Rights and Restrictions statements written by P&P for specific collections or artists are available online. Look on the Rights and Restrictions Information page or search in the site search box on that page for the name of:

  • the collection from which the image comes, or
  • the artist who made it.

If there is no rights statement for a collection, we may not have analyzed it yet. The information below is intended to help you interpret the language found in rights and restrictions statements.

  • If images were copyrighted and copyright has expired, we say “Images in this collection are considered to be in the public domain.”
    Example:
    Edward Curtis example rights statement
    [view full statement]

  • If collectively the images meet the criteria for the "no known restrictions" designation, we say "no known restrictions" in the rights and restrictions statement (see information about the meaning of "No known restrictions" above).
    Example:
    George Grantham Bain example rights statement
    [view full statement]

  • If images have been placed in the public domain by the creator or rights holder, we say that the images are in the public domain in the rights and restrictions statement.
    Example:
    Carol Highsmith example rights statement
    [view full statement]

  • If images are restricted and the Library has information on how to contact the rights holder for permission, we provide that information.
    Example: Ann Telnaes Rights and Restrictions Information
    Sample rights statement with contact information
    [view full statement]

  • If the donor of the collection has specified restrictions, we provide that information.
    • Sometimes the donor’s restriction is on a certain type of use.

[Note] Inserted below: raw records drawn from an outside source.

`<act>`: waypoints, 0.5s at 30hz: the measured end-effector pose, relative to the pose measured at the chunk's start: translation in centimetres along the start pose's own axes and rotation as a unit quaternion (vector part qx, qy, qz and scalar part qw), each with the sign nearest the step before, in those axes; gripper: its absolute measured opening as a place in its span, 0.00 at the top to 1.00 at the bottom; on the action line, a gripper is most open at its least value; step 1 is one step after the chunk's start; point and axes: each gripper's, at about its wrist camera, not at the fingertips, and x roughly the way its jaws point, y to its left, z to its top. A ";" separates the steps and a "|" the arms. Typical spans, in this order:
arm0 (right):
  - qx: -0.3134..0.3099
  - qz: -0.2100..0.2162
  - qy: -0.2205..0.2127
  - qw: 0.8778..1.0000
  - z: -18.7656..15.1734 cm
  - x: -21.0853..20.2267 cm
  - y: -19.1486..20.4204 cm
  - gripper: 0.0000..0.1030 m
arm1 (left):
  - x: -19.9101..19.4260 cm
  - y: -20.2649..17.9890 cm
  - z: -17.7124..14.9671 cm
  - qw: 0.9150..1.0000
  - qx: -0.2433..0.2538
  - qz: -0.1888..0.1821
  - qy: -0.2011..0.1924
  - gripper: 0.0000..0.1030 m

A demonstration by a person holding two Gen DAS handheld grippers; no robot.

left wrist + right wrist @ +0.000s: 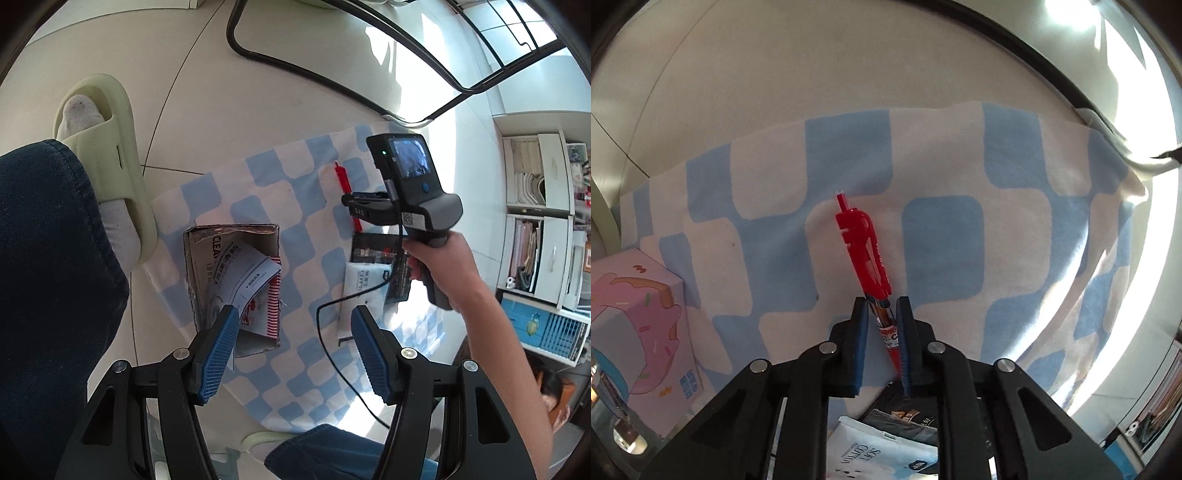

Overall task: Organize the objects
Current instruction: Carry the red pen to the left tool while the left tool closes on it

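Where the checked blue-and-white cloth (295, 206) is spread on the tiled floor (207, 92), a person's denim-clad leg (48, 258) and one pale slipper (107, 155) sit at the far left of the left wrist view, just beside the cloth's edge. Next comes one open cardboard box (232, 288), lying on the cloth with printed packets inside it — their number is hard to make out, since they overlap. The left gripper (295, 343) hangs above the cloth with its jaws spread wide and nothing between them; its left blue pad covers the near part of the box's contents. Further right lie two flat packets, a white one (360, 291) and a dark one (380, 258), touching each other and partly hidden by a black cable (325, 332) and the person's right hand (443, 266). That hand carries the right gripper (882, 314), which points straight down at one red pen (864, 251) lying on the cloth just beyond the packets. In the right wrist view the jaws stand narrowly on either side of the pen's lower barrel, the right pad against it and the left with a sliver of gap, so a firm grip cannot be confirmed. The pen's tip end is hidden behind the pads. A pink printed box (639, 332) is cut off at that view's left edge.
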 end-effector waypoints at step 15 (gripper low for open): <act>0.258 0.133 -0.325 0.900 -22.2 -18.2 6.0 0.88 | -2.1 -3.1 -4.8 0.986 0.152 -0.067 0.002 0.40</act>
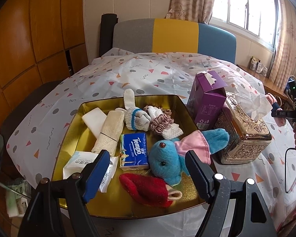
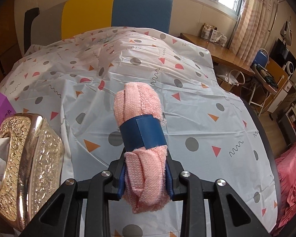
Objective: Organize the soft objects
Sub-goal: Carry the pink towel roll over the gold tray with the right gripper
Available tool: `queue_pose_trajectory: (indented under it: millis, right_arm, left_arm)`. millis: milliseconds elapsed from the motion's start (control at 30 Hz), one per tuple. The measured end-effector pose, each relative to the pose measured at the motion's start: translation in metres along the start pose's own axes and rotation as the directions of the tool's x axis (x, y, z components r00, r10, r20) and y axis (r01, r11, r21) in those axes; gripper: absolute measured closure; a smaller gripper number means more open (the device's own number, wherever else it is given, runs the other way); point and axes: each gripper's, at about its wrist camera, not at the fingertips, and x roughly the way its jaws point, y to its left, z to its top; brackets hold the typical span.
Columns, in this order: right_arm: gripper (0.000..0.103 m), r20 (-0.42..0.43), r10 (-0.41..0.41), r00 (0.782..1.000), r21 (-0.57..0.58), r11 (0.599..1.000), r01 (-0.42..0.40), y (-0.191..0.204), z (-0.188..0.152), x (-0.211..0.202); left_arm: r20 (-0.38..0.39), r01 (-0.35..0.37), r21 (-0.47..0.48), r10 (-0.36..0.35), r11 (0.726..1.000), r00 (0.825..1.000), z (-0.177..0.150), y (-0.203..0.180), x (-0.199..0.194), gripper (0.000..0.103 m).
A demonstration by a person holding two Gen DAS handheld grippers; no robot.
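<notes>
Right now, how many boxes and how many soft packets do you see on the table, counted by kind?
Boxes: 2 (purple carton, gold tissue box)
Soft packets: 2 (blue Tempo tissue pack, white packet)
Total: 4

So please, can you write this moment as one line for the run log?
right hand-held gripper: shut on pink rolled towel, above tablecloth | left hand-held gripper: open, over gold tray | towel not in tray
</notes>
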Motion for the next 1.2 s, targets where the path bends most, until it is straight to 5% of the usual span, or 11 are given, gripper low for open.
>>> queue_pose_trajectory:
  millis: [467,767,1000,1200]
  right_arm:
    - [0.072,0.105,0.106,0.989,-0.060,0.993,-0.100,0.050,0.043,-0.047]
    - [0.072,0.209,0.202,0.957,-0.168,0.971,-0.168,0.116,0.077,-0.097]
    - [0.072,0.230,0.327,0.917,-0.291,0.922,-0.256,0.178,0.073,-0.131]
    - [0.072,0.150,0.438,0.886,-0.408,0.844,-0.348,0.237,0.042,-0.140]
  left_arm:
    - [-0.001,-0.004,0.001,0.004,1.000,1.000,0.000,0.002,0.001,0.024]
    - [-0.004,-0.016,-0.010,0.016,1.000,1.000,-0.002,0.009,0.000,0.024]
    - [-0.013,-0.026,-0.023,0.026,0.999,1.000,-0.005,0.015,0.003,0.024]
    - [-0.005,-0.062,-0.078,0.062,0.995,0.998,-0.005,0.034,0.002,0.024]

Example: LOOK Magazine Photograph Collection [view statement]
    • Sometimes the donor’s restriction is on a certain type of material within the collection. Example: G. Eric and Edith Matson Photograph Collection [view statement]
    • Sometimes the donor has specified the length of time that the collection is restricted. Example: Brigitte Stelzer [view statement]

  • Rights statements are sometimes confusing because images within a collection were sometimes made or gathered under varying circumstances. While the vast majority of images in a collection may be analyzed one way, there may be exceptions, and a few images may be analyzed another way.

    Example:
    U.S. Farm Security Administration/Office of War Information/Office of Emergency Management/Resettlement Administration Black & White Photographs Rights and Restrictions Information
    Sample rights statement where different rights restrictions may apply to a portion of the collection
    [view full statement]

    Example:
    Theodor Horydczak Collection Rights and Restrictions Information
    Sample rights statement where different rights restrictions may apply to a portion of the collection
    [view full statement]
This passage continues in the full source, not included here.